Покуда дукаты катятся, граф обращается к нам, сыновьям дровосека, и говорит: «А вас я пошлю учиться к самым великим ученым».
«Я бы хотел быть кондитером», — отвечает Рихард согласно роли. Люди смеются. Поскольку для меня, как уже говорилось выше, автор не предусмотрел никакого ответа, я наскоро сам его придумываю: «А я бы хотел быть с лошадям!» Публика и меня награждает смехом, смех публики — лакомство для артиста. Но Румпош стоит за боковой кулисой и бранит меня за своеволие и явно страдает от мысли, что не может выйти на сцену и наказать меня.
Теперь я говорю своему брату: «Карлхен, я, видно, никак не проснусь?», и Рихард Ковальский, любимец автора, отвечает: «Ура!
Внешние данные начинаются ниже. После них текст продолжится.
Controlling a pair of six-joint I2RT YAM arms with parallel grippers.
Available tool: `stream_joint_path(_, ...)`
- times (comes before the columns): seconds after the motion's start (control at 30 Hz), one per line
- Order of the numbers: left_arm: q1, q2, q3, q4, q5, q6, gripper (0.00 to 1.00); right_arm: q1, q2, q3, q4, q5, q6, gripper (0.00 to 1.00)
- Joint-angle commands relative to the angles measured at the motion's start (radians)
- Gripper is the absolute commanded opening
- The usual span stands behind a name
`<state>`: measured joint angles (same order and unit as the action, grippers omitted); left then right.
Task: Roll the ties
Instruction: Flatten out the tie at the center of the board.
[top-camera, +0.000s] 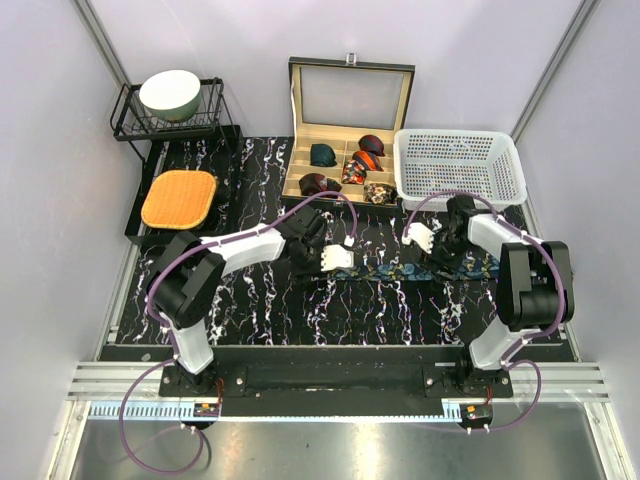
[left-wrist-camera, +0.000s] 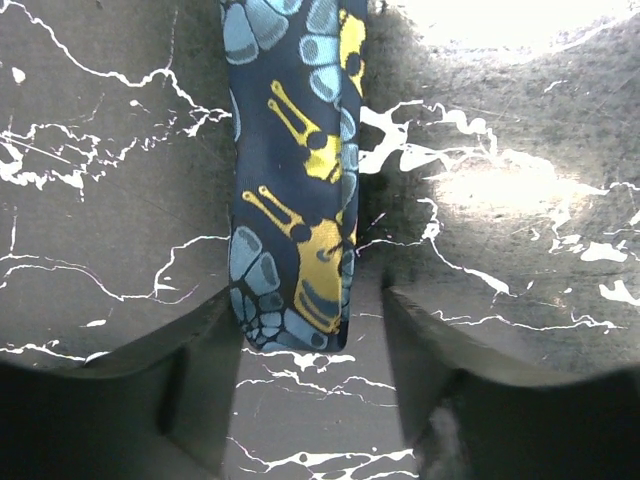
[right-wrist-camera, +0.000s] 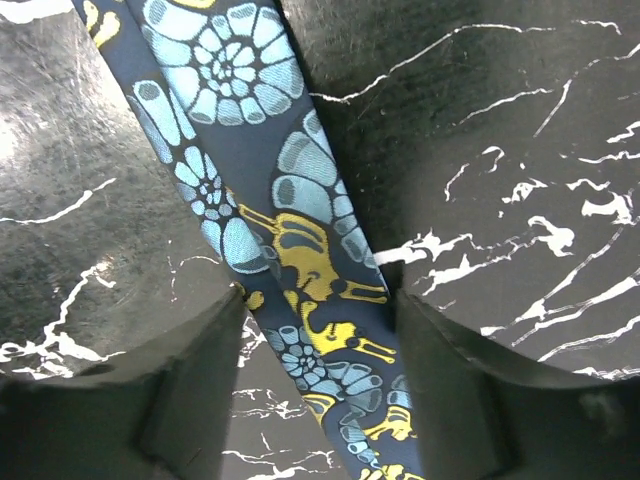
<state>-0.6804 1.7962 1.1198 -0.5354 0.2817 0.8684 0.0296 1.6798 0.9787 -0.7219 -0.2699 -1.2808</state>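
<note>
A dark navy tie (top-camera: 400, 271) with a teal-and-gold pattern lies as a long flat strip across the black marble table. My left gripper (top-camera: 340, 260) is open over its left end; in the left wrist view the folded tie end (left-wrist-camera: 295, 200) lies just ahead of my gripper (left-wrist-camera: 310, 330), whose jaws stand apart. My right gripper (top-camera: 420, 240) is open above the strip's right part; in the right wrist view the tie (right-wrist-camera: 300, 250) runs between the spread fingers of my gripper (right-wrist-camera: 315, 330). Coiled ties, green (top-camera: 322, 154), maroon (top-camera: 312, 183) and red-orange (top-camera: 370, 147), sit in the box.
An open wooden compartment box (top-camera: 345, 130) stands at the back centre. A white mesh basket (top-camera: 458, 166) stands to its right. A black wire rack (top-camera: 170, 120) holds a bowl (top-camera: 170, 94) at back left, with an orange mat (top-camera: 179, 198) in front.
</note>
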Motion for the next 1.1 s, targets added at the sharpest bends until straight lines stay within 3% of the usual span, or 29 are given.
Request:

А я сейчас кувырнусь!» Он и в самом деле кувыркается, и опять публика смеется, а я дожидаюсь, пока смех умолкнет, и тоже кувыркаюсь и получаю в награду больше смеха, чем Рихард; тогда тщеславный Рихард кувыркается по второму разу, и я тоже, а учитель Румпош беснуется за кулисами, потому что трогательная рождественская пьеса превращается таким путем в партерную акробатику. Публика смеется не переставая, и Румпош велит опустить наш занавес с итальянским пейзажем, потому что железным театральным занавесом мы покамест не обзавелись.
Я так и не узнал, удалось ли мне убедить Ленигкову Кете и Ноакову Эльзбет, что быть забавным на сцене можно только по роли.
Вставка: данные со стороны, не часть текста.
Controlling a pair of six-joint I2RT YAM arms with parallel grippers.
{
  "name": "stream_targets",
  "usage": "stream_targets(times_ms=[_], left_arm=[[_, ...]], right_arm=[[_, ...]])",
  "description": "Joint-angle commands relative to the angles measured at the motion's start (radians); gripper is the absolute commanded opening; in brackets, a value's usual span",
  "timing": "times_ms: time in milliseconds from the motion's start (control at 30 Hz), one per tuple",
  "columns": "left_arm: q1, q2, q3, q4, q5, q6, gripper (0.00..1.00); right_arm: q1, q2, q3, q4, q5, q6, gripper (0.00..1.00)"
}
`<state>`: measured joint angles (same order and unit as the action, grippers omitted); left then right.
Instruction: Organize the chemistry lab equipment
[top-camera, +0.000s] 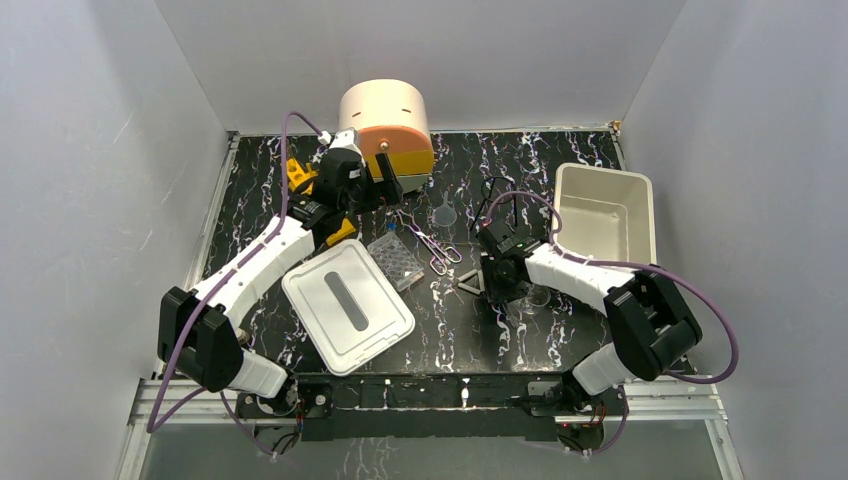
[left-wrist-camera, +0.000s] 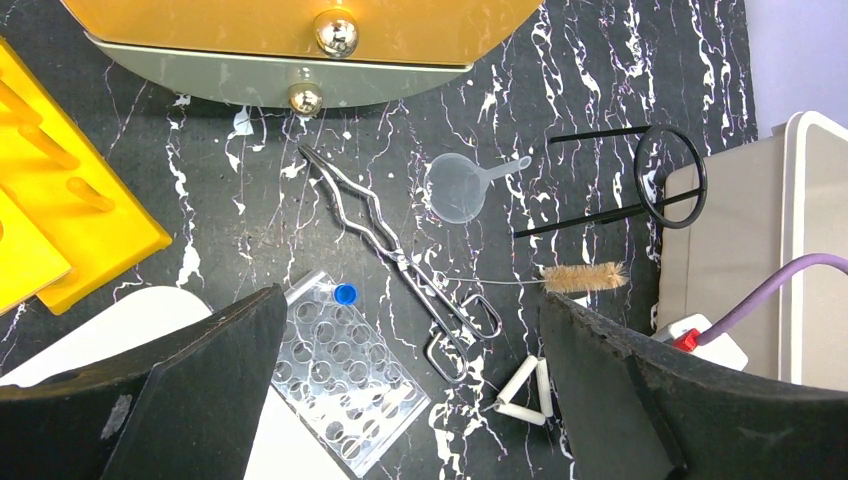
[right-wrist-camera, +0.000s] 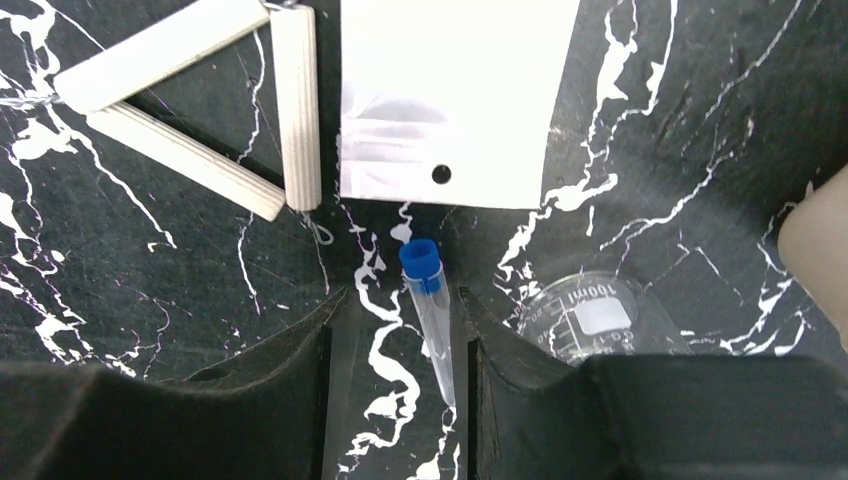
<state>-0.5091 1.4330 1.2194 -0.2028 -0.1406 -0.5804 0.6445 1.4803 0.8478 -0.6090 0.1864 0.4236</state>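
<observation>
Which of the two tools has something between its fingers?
The right tool: a blue-capped tube lies on the table between its fingers. The left tool is spread wide above the table, holding nothing.

Left of the metal tongs (left-wrist-camera: 400, 265), a strip of bare counter (left-wrist-camera: 250, 230) runs open as far as the yellow rack (left-wrist-camera: 70, 200). Beyond the tongs, the drawer unit (left-wrist-camera: 300, 50) walls off the way. To their right, a clear funnel (left-wrist-camera: 458, 188), the small brush (left-wrist-camera: 584, 277) and the black-framed glasses (left-wrist-camera: 638, 178) clutter the approach to the white bin (left-wrist-camera: 740, 230). By the tongs' handles, the clear well plate (left-wrist-camera: 345, 375) and the white triangle (left-wrist-camera: 527, 393) leave only narrow gaps.
</observation>
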Motion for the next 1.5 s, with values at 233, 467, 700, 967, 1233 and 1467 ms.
stream_targets(times_ms=[233, 467, 700, 967, 1233, 1467], left_arm=[[0.011, -0.072, 0.026, -0.026, 0.015, -0.001, 0.98], [0.013, -0.104, 0.008, -0.048, 0.029, -0.023, 0.98], [0.014, -0.171, -0.049, -0.058, 0.159, -0.111, 0.98], [0.003, -0.198, -0.014, -0.05, 0.414, -0.154, 0.97], [-0.035, -0.147, -0.082, 0.06, 0.621, -0.157, 0.89], [-0.087, -0.062, -0.112, 0.184, 0.708, -0.206, 0.79]], right_arm=[[-0.003, 0.036, -0.025, 0.107, 0.01, -0.059, 0.36], [-0.003, 0.046, -0.023, 0.104, 0.041, -0.074, 0.25], [-0.003, -0.025, 0.085, 0.059, -0.023, -0.052, 0.22], [-0.003, -0.089, 0.289, 0.098, -0.15, 0.006, 0.22], [-0.007, -0.07, 0.497, 0.19, -0.245, 0.101, 0.23], [-0.022, -0.074, 0.539, 0.285, -0.326, 0.214, 0.23]])
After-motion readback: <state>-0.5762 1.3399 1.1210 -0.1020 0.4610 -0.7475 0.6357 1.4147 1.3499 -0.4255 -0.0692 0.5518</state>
Своей пьесой автор, вероятно, хотел доказать, как выгодно для маленького человека рисковать жизнью, чтобы спасти жизнь своего господина.
— Маленький человек так и должон, — утверждает Шеставича, — ему ж гошподин хлеб дает.
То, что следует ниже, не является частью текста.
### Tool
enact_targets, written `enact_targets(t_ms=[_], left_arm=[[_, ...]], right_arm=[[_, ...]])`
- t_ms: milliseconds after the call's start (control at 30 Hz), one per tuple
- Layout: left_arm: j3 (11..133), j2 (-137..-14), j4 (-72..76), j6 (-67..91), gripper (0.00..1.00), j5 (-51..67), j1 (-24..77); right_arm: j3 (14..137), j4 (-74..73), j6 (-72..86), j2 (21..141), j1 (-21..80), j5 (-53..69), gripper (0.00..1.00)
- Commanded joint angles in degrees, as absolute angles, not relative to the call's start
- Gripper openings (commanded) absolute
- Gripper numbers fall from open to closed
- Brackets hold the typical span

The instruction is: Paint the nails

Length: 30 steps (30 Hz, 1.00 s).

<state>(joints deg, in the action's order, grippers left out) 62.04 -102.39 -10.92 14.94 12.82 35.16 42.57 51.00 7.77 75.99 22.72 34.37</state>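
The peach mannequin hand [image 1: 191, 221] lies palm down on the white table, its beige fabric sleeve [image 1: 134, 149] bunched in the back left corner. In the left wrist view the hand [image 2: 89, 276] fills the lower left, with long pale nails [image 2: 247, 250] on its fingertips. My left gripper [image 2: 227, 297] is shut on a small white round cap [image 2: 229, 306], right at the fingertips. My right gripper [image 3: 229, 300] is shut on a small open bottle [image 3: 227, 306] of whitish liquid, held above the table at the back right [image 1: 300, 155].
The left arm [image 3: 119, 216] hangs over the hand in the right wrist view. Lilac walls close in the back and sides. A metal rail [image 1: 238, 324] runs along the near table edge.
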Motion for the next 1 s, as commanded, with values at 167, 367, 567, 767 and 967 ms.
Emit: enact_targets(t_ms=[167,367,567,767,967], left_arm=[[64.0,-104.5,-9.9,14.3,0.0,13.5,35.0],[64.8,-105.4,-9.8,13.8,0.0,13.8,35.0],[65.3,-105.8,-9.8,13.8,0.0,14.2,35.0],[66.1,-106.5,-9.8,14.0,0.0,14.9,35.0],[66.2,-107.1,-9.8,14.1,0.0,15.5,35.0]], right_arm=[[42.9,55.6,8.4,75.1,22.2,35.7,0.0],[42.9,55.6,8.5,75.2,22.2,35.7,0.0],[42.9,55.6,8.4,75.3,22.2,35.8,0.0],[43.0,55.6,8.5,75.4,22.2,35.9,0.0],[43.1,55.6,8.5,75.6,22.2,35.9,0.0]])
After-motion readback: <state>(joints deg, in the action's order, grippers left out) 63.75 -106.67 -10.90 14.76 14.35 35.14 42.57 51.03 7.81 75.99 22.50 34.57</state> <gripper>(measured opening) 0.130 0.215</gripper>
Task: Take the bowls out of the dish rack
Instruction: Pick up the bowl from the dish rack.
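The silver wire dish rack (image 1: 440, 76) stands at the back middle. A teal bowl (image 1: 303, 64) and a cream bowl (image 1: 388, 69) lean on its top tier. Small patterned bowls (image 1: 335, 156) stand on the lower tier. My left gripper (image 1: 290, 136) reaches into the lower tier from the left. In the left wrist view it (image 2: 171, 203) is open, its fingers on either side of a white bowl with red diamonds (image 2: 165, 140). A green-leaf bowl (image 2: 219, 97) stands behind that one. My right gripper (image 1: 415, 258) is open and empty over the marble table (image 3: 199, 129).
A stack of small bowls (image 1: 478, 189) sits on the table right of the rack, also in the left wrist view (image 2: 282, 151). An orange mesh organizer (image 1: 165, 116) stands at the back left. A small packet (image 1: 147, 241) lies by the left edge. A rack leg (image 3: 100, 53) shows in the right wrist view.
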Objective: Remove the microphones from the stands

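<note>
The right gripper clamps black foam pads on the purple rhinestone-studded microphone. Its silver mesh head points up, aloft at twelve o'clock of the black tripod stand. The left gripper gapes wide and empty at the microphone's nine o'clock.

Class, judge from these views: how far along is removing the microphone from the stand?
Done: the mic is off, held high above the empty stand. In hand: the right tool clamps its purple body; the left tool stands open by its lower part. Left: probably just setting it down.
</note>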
Я же упустил из виду этот смысл пьесы, если, конечно, он был именно таков, я исказил его, и по заслугам, и какое-то время мне чудилось, будто я плыву на одобрительном смехе своих односельчан, как на судне, по волнам житейского моря.
Спустя год Румпош из вящей бдительности не поручает мне никакой роли в рождественском представлении. Он использует меня как чтеца-декламатора, надеясь с помощью рифм привязать меня к тексту. Мне надлежит прочитать классическое стихотворение из хрестоматии, которое знают наизусть даже деревенские старухи, поэтому в своем сольном выступлении я переношу центр тяжести на силу слова и, читая стихи о Бедной девочке со спичками, пытаюсь исторгнуть у публики не смех, а слезы: Больная мать, отец в земле, / Ни крошки хлеба на столе, / Купите спички… — Я произношу эти строки таким дрожащим голосом, что старые крестьянки плотней закутываются в свои платки, а я жму дальше, я писклявым голосом изображаю полузамерзшую девочку, чтобы смягчить не до конца затвердевшие сердца бедняцких жен, и прихожу к выводу, что, если ты своей игрой заставил публику проливать слезы, твоя радость ничем не отличается от радости вызывать их смех.